Przemawiając w 20. rocznicę zwolnienia Nelsona Mandeli z więzienia Zuma zaznaczył, że w ciągu ubiegłych dwóch dekad Republika Południowej Afryki zasadniczo się zmieniła, a obecnie niezbędne jest przyspieszenie gospodarcze, które zapewni ludziom pracę i pozwoli zrealizować społeczną przebudowę po upadku apartheidu. 91-letni Mandela był obecny w parlamencie, a deputowani oraz goście wiwatowali i śpiewali, gdy pomagano mu zająć miejsce w galerii dla publiczności.

"Przyszedł teraz czas, by położyć fundamenty pod zapewnienie silniejszego wzrostu, i to wzrostu, który przyniesie zwiększenie liczby miejsc pracy. Wskaźniki ekonomiczne sugerują, że doznajemy obecnie przesilenia. W Afryce Południowej rośnie aktywność gospodarcza i oczekujemy kontynuacji wzrostu" - powiedział Zuma, dodając, iż istnieje pilna potrzeba dotowania kosztów zatrudnienia młodszych pracowników.

Ocenia się, że bezrobociem objęte jest do jednej czwartej z 50 mln mieszkańców RPA. Prezydent poinformował, że rząd niemal osiągnął swój cel, jakim było stworzenie do końca 2009 roku możliwości zatrudnienia w sektorze publicznym dodatkowych 500 tys. osób. Jak podkreślił, nie są to trwałe miejsca pracy w zasadniczych dziedzinach gospodarki.
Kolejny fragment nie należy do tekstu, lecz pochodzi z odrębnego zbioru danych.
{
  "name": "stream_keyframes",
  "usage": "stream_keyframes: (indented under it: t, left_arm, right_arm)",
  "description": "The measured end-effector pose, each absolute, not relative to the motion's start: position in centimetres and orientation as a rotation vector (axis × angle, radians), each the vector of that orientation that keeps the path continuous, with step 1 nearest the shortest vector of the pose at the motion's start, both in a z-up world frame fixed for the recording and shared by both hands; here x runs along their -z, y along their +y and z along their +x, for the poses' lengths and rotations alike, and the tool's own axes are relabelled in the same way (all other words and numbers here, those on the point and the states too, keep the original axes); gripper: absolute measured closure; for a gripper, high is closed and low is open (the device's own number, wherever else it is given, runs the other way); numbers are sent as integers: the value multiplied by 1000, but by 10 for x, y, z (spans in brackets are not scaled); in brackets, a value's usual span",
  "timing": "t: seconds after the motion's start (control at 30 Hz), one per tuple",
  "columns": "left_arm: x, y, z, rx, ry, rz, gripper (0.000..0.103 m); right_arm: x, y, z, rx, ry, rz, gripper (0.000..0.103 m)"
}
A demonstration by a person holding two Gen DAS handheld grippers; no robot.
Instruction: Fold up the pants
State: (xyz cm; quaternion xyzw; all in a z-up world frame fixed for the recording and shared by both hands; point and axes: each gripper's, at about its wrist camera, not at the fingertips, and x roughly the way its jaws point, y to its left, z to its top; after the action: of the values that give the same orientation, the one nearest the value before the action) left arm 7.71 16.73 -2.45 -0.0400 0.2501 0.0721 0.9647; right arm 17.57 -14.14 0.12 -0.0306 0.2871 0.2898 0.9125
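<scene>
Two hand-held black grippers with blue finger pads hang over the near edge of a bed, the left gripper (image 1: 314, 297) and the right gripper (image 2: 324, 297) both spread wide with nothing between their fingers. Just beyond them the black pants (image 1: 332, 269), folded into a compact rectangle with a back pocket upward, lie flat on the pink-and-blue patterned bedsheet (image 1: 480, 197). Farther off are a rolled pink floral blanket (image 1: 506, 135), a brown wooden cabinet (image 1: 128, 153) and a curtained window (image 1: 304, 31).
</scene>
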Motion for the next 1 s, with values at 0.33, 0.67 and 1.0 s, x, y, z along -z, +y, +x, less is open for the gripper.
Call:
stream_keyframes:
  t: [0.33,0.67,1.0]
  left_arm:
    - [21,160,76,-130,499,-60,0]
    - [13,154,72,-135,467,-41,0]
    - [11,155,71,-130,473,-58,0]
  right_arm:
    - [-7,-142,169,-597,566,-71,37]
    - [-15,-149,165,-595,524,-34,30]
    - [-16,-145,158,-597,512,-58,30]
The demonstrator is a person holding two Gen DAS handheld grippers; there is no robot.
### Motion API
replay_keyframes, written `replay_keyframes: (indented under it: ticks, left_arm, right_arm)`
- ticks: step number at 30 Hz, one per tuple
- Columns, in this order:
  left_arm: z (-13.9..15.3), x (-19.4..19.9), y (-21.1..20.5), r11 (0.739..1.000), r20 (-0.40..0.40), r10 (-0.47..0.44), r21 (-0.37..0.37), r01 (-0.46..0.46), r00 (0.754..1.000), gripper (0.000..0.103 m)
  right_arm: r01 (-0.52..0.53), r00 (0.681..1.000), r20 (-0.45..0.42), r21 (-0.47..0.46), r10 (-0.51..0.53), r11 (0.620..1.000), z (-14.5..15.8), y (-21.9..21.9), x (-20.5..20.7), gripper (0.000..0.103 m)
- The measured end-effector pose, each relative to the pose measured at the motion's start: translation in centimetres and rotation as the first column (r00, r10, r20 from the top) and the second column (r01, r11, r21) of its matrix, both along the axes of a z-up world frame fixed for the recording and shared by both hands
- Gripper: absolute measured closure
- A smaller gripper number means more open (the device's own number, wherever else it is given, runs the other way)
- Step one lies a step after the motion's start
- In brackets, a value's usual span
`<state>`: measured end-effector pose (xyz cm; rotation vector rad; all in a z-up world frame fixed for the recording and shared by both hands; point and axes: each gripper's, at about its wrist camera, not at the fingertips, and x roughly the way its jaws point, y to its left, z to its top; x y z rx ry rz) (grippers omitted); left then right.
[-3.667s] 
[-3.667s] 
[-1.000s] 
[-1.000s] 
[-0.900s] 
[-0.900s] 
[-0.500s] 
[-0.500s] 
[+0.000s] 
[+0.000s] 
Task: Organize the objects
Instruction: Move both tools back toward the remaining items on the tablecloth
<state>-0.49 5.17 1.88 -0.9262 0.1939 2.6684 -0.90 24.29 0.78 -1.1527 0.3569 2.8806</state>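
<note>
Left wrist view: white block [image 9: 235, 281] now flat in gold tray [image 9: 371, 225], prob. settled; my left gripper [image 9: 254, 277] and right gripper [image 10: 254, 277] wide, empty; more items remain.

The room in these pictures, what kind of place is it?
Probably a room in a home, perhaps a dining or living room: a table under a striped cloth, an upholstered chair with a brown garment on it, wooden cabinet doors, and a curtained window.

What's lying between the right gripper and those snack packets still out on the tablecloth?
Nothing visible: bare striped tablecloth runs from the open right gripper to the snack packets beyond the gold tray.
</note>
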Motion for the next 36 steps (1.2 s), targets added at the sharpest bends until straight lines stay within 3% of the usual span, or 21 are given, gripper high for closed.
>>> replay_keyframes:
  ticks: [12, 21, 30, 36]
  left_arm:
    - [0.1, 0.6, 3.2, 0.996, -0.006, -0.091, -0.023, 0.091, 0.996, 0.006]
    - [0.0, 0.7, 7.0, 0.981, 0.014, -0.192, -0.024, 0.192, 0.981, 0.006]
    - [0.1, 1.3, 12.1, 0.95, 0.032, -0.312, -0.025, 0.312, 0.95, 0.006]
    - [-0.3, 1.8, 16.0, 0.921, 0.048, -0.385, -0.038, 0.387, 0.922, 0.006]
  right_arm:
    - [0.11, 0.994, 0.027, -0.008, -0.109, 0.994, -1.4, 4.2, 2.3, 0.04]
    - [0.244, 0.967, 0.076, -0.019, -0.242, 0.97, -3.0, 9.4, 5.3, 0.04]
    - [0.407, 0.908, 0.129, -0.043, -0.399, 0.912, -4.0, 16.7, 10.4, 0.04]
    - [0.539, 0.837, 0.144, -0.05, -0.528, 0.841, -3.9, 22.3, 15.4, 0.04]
Zuma zapowiedział, że przygotowywana nowa polityka przemysłowa, której zasady mają być wkrótce ogłoszone, oraz skupienie się na branżach proekologicznych doprowadzą do zbudowania silniejszego i bardziej pracochłonnego przemysłu. Według niego, pod względem logistyki, zapewnienia bezpieczeństwa i infrastruktury wszystko zmierza ku pomyślnemu przebiegowi mistrzostw świata w piłce nożnej, które rozpoczną się 11 czerwca.

Reklama

"Prezydent Mandela odegrał centralną rolę w pomaganiu krajowi, by uzyskał prawo goszczenia tej wielkiej imprezy. Dlatego chcemy uczynić Puchar Świata wielkim sukcesem na jego cześć" - powiedział Zuma.